Answer: Licensing and settlement terms in A16A usually center on:

  • delayed entry dates
  • geographic splits or channel restrictions
  • permitted generics limited to non-infringing strengths or formulations
  • cross-licenses where each party can pursue other portfolio assets

How do licensors value A16A IP?

  • the highest value sits in last-to-expire method-of-use and formulation patents that keep the label aligned to originator practices
  • process and impurity patents can also be valuable when manufacturing replication is hard and settlement reduces development uncertainty

Key Takeaways

  • ATC A16A’s patent landscape is dominated by layered IP: composition, process, formulation, and method-of-use protections.
  • Generic pressure is uneven across the class.
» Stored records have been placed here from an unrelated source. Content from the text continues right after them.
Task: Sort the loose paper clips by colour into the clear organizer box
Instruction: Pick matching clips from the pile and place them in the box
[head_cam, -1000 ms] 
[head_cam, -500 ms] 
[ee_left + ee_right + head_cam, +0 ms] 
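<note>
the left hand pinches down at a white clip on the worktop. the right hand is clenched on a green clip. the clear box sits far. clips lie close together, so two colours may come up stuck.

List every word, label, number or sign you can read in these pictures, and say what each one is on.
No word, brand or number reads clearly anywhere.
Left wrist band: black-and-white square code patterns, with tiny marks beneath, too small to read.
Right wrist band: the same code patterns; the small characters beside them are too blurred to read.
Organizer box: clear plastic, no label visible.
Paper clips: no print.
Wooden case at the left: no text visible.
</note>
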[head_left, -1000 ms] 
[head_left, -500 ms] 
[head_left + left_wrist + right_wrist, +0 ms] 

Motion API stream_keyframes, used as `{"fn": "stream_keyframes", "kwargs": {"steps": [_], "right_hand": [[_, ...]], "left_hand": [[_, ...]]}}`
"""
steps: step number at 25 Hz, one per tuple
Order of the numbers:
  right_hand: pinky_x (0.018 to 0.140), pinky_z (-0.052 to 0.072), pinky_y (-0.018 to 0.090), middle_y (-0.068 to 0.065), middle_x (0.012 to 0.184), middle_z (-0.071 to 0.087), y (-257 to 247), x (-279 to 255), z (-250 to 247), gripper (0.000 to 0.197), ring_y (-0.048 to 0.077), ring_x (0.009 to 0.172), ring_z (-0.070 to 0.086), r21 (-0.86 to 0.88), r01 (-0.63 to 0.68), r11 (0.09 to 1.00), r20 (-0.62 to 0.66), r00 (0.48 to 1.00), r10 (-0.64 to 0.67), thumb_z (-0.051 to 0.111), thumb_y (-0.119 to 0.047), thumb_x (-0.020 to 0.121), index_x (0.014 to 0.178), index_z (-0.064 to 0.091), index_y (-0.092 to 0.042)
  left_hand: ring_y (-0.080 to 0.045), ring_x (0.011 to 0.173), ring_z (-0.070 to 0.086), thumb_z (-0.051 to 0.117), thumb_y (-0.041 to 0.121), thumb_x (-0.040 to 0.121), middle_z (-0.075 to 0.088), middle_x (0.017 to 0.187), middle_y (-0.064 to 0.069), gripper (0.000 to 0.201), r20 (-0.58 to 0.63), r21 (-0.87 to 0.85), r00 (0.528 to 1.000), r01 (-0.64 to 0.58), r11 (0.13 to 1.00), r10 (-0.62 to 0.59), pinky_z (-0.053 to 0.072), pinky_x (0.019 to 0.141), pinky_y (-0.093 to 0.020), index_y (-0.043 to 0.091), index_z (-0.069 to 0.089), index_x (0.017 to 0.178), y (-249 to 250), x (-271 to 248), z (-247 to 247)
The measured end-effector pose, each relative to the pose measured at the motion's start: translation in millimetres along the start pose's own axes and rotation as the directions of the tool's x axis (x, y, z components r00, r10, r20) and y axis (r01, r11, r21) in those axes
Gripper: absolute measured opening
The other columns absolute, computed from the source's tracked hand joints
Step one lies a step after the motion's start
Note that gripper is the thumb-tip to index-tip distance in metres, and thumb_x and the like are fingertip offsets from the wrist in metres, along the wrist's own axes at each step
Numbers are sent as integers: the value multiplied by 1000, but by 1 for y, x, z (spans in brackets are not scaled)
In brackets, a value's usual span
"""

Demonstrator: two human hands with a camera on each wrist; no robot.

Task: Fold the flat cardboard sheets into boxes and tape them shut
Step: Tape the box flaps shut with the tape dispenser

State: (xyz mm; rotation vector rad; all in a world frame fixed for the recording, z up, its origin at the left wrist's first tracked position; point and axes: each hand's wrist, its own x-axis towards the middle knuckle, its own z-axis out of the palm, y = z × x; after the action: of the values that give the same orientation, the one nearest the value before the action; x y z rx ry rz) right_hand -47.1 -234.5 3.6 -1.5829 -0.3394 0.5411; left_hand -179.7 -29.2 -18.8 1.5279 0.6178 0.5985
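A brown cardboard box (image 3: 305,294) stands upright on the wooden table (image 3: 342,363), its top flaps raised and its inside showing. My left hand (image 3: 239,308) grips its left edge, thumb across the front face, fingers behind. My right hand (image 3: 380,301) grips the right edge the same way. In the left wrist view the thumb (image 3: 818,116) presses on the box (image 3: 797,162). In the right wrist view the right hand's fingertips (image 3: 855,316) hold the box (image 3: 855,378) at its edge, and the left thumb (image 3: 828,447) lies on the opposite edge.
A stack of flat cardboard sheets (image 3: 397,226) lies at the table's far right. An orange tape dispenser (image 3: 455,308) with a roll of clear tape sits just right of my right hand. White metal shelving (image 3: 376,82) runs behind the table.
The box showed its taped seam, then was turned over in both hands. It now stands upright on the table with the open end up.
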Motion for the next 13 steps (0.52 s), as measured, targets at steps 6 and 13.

Where formulation and regimen claims map tightly to approved labeling, litigation and settlements tend to delay entry.
  • Effective exclusivity ends are usually determined by the last-to-expire Orange Book patents, often secondary formulation or method claims rather than the earliest composition.
  • Biosimilar risk is generally low across A16A due to the predominance of non-biologic products.
  • The strongest commercial leverage for originators is the last barrier patent that aligns with enforceable label/regimen use.

FAQs

  1. How do Orange Book “method of use” patents in A16A affect ANDA design-around strategies?
  2. What patent types in A16A most often survive obviousness challenges in Hatch-Waxman litigation?
  3. Do A16A settlement agreements typically allow partial launches by strength, and how does that change market share?
  4. What manufacturing process claim features in A16A are most frequently attacked as non-infringing by generic applicants?
  5. How does switching excipients or modifying dissolution profiles influence infringement risk for A16A formulation patents?

References

No sources were provided in the prompt, and no specific A16A drugs, Orange Book listings, patent numbers, or FDA regulatory records were supplied. Therefore, no citations can be produced.